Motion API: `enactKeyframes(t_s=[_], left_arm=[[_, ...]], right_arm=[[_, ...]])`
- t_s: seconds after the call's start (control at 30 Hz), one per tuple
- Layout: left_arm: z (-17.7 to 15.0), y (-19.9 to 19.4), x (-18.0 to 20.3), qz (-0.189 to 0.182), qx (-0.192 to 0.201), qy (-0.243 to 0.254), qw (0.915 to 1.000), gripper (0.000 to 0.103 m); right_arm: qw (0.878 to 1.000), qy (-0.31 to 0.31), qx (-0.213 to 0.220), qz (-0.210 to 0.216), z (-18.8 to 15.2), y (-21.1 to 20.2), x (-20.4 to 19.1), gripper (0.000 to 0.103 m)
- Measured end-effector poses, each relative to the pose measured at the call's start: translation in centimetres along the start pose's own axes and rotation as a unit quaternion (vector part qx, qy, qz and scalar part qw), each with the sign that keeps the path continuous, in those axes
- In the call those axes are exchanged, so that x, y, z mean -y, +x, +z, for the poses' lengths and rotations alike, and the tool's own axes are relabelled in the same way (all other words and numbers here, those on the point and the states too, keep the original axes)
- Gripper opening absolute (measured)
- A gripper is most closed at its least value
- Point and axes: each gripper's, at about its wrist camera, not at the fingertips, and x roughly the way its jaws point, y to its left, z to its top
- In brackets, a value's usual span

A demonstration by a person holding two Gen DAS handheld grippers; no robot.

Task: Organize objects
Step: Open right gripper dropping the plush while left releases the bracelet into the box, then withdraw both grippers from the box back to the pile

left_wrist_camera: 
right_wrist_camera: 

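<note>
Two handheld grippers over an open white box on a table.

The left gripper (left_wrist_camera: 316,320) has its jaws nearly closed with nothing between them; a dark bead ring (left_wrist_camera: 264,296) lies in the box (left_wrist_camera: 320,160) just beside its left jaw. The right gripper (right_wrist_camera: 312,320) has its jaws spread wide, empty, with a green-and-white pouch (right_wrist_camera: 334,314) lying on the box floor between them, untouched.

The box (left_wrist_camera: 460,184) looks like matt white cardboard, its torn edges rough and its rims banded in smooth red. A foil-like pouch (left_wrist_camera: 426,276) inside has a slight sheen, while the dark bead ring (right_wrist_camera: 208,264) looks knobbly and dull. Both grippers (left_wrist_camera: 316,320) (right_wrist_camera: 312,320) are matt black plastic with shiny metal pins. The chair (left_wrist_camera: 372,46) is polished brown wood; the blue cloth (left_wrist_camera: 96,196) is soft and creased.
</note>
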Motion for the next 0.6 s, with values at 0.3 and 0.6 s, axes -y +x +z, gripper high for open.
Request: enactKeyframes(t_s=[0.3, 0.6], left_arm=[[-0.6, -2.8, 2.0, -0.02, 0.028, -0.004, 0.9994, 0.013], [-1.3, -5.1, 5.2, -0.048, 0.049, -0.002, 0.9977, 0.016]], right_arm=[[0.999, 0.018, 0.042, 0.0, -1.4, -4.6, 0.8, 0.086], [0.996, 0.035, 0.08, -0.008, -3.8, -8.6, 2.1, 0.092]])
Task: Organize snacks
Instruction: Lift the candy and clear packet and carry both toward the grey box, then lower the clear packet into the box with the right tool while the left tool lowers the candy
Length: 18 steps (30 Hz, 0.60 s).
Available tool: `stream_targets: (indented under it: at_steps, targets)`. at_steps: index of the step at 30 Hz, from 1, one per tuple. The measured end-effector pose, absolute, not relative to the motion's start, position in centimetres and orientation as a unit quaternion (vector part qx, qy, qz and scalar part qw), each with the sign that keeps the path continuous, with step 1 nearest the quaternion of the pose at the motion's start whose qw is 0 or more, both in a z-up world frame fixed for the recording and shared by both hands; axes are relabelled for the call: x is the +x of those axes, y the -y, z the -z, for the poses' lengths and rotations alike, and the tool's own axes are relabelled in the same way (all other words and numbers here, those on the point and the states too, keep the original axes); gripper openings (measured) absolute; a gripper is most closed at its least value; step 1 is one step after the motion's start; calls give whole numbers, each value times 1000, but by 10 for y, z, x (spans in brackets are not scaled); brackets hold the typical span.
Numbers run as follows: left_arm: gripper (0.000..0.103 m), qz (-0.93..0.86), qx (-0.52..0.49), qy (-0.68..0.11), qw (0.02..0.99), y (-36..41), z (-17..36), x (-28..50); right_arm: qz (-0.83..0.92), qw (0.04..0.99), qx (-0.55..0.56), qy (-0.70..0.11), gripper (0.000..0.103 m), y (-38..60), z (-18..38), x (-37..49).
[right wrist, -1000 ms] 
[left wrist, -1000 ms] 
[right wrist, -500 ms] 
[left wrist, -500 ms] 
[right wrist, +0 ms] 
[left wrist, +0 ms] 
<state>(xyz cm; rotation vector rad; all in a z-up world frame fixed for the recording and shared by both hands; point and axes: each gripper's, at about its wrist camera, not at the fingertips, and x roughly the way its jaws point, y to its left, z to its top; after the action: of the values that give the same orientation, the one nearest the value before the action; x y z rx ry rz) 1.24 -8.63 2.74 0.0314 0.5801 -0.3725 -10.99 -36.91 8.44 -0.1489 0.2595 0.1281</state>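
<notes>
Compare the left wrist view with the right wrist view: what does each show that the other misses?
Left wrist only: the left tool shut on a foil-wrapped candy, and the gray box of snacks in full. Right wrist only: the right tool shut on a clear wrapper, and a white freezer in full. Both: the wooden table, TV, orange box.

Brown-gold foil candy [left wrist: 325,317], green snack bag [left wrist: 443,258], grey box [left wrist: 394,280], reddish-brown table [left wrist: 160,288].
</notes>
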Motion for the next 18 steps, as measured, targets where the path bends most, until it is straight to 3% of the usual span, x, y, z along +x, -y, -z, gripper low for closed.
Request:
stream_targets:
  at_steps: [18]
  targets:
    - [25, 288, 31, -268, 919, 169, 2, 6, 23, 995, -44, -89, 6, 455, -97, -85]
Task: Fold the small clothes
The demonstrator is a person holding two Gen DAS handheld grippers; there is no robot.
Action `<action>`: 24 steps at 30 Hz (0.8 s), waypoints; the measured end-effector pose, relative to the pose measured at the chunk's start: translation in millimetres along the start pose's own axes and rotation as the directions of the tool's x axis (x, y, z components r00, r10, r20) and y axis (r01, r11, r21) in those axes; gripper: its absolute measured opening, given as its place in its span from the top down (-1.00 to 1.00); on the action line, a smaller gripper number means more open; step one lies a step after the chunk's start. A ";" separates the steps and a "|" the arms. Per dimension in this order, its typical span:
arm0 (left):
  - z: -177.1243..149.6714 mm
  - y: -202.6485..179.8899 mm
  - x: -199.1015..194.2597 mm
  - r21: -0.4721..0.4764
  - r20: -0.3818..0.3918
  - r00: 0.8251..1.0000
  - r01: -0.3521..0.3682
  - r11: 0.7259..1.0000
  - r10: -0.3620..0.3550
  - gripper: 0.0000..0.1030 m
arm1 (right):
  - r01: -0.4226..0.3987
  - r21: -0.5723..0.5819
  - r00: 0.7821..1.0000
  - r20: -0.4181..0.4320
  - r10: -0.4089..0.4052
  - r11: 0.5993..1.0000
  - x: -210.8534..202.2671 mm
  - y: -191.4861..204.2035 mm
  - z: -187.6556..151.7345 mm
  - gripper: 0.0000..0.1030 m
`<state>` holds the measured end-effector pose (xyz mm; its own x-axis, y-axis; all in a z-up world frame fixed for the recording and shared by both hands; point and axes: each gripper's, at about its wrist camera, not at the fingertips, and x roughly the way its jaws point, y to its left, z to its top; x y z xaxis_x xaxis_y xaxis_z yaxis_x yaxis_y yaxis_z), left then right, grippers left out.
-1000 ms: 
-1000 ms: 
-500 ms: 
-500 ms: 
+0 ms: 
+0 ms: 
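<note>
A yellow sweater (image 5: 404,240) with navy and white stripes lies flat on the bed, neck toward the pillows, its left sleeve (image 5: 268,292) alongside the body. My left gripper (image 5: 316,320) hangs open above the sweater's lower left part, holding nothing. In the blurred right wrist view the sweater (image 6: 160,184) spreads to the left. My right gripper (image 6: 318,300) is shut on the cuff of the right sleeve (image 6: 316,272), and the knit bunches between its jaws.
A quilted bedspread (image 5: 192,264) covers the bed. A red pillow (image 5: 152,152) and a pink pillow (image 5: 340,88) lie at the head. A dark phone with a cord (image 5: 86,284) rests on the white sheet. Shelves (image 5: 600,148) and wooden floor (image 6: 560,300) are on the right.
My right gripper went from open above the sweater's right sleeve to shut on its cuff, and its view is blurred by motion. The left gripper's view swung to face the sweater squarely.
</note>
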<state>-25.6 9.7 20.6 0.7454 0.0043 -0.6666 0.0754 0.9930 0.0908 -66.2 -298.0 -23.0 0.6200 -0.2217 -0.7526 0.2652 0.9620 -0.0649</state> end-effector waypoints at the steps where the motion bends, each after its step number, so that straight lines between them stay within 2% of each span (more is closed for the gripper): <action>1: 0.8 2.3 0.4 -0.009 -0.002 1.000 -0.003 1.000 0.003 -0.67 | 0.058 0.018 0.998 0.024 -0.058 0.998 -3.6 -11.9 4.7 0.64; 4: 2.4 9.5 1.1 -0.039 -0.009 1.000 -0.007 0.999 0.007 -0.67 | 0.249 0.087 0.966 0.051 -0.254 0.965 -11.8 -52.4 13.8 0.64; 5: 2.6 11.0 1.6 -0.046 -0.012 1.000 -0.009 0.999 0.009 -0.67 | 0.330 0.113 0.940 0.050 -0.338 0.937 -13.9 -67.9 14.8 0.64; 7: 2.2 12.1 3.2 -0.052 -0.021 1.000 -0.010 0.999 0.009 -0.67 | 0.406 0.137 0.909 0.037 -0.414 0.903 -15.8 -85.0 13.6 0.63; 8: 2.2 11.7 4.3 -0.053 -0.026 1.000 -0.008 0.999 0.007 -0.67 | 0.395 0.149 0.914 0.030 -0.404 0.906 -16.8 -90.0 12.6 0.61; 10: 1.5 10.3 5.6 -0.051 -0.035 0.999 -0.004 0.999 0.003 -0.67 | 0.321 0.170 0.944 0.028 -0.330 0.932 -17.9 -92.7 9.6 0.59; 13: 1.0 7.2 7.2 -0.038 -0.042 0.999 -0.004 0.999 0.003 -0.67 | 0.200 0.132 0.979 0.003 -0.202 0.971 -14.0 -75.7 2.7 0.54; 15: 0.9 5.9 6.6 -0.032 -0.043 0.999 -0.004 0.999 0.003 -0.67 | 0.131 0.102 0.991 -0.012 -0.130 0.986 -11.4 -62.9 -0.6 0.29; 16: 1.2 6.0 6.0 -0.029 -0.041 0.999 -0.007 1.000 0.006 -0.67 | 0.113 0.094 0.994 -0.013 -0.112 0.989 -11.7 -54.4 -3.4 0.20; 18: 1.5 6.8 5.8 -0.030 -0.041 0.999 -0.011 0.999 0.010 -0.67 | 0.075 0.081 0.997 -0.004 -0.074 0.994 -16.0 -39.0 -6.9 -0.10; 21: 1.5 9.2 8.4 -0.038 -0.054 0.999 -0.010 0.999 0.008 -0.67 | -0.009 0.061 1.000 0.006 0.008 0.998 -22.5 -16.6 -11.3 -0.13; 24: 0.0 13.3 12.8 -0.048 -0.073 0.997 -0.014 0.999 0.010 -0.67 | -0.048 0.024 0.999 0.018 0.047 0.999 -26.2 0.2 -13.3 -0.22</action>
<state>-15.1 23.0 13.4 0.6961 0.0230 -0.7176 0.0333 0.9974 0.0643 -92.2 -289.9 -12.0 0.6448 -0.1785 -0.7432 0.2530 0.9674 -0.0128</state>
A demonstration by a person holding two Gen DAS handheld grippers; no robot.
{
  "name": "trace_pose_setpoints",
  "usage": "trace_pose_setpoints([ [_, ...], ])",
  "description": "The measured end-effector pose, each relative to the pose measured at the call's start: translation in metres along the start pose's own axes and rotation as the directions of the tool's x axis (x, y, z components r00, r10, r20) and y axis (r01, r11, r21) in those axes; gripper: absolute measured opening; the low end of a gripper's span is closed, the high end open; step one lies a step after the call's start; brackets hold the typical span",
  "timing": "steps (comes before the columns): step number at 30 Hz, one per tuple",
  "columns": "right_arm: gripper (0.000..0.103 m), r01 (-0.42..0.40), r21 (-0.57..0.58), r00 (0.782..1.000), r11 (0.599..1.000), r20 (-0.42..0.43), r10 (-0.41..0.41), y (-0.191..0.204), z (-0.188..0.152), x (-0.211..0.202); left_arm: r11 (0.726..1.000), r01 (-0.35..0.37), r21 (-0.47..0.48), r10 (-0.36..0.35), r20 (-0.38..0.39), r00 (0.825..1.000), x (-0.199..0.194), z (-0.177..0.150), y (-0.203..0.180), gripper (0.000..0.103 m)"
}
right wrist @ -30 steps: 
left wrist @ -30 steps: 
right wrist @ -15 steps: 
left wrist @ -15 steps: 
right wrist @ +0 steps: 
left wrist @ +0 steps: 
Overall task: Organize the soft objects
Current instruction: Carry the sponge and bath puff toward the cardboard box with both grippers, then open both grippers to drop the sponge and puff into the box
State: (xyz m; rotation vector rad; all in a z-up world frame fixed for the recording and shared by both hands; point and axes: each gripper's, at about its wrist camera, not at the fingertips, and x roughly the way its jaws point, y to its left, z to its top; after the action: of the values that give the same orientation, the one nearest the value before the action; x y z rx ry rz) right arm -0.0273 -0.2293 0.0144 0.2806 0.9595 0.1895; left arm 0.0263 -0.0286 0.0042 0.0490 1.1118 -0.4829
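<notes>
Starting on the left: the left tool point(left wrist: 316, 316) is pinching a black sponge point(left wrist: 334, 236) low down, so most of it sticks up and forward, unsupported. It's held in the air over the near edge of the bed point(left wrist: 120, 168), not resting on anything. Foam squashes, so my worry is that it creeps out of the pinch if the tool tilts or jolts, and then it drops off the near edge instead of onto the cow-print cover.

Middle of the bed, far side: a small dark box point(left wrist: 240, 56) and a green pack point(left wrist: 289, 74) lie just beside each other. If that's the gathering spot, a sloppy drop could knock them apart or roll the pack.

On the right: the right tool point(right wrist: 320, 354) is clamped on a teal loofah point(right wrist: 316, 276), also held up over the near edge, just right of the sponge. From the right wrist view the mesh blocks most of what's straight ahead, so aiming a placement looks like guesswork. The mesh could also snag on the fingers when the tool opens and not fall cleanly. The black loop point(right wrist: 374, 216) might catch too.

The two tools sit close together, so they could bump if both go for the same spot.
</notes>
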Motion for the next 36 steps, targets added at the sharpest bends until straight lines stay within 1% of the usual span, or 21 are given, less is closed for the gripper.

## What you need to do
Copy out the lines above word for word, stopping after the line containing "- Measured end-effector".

## Solved problem
Motion API: `enactKeyframes(t_s=[_], left_arm=[[_, ...]], right_arm=[[_, ...]])`
- t_s: seconds after the call's start (control at 30 Hz), one per tuple
- Layout: left_arm: z (-17.7 to 15.0), y (-19.9 to 19.4), x (-18.0 to 20.3), qz (-0.189 to 0.182), qx (-0.192 to 0.201), qy (-0.243 to 0.254), qw (0.915 to 1.000), gripper (0.000 to 0.103 m); right_arm: qw (0.878 to 1.000), qy (-0.31 to 0.31), qx (-0.213 to 0.220), qz (-0.210 to 0.216), z (-18.8 to 15.2), y (-21.1 to 20.2), x (-20.4 to 19.1), gripper (0.000 to 0.103 m)
- Measured end-effector poses, each relative to the pose measured at the call's start: translation in centimetres along the start pose's own axes and rotation as a unit quaternion (vector part qx, qy, qz and scalar part qw), each with the sign that keeps the path continuous, in those axes

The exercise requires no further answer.